Networking Venture Benefits Both

WASHINGTON--Community hospitals gain immensely in enhanced patient
care when they form partnerships with universities, Allen S. Lichter,
MD, said at the annual national meeting of the Association of
Community Cancer Centers (ACCC). The benefits of such a joint
venture, however, flow both ways, said Dr. Lichter, chairman of
the Department of Radiation Oncology, University of Michigan.

Currently, his department provides radiation oncology services
for the Veterans Administration hospital in Ann Arbor, Providence
Hospital in Southfield, and Foote Hospital in Jackson.

The University of Michigan has recently agreed also to a joint
venture in radiation oncology at Michigan Capital Medical Center
in Lansing, which includes the participation of Michigan State
University, and another at Botsford Hospital in Farmington Hills.

"All of our sites have multicollimated machines and perform
conformal radiation therapy," Dr. Lichter said. "They
can do everything we can, except stereo-tactic radiotherapy."
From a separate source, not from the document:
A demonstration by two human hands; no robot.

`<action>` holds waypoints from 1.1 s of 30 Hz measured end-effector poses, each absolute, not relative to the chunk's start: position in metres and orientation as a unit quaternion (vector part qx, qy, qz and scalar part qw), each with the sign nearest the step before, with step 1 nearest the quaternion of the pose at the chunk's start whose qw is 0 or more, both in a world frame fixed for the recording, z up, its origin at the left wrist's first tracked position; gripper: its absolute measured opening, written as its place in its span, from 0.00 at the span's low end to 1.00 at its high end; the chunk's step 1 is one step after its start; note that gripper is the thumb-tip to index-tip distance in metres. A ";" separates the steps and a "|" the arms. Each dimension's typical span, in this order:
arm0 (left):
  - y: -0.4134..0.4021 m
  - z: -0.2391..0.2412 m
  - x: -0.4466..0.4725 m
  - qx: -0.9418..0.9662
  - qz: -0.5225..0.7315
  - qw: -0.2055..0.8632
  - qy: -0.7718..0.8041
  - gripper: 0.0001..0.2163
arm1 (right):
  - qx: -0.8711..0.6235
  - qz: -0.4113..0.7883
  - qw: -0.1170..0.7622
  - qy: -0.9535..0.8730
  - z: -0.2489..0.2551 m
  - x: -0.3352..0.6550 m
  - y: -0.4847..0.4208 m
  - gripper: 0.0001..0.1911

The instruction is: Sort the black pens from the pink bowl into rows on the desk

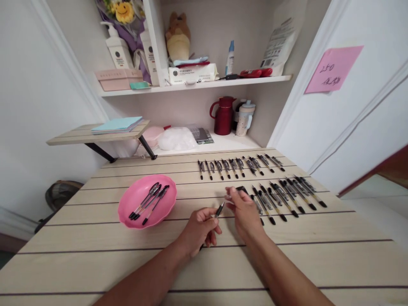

The hospitals are all within about an hour's drive of Ann Arbor,
and Dr. Lichter regards such proximity as vital to supplying the
facilities with state-of-the art radiotherapy services. This includes
the services of on-site radiation oncolo-gists, who remain an
integral part of his department.

"All of the physicians are full-time faculty at the university,"
Dr. Lichter said. "They rotate back to the university at
least one day a week so that they can stay involved in our program.
We try to make sure that we are practicing the same type of radiation
oncology at all sites."

In addition, the physicians get together for journal clubs, guest
speakers, and educational sessions." We do weekly chart rounds
at each of our satellites. All of this helps produce an extraordinary
uniformity in patient care," Dr. Lichter said.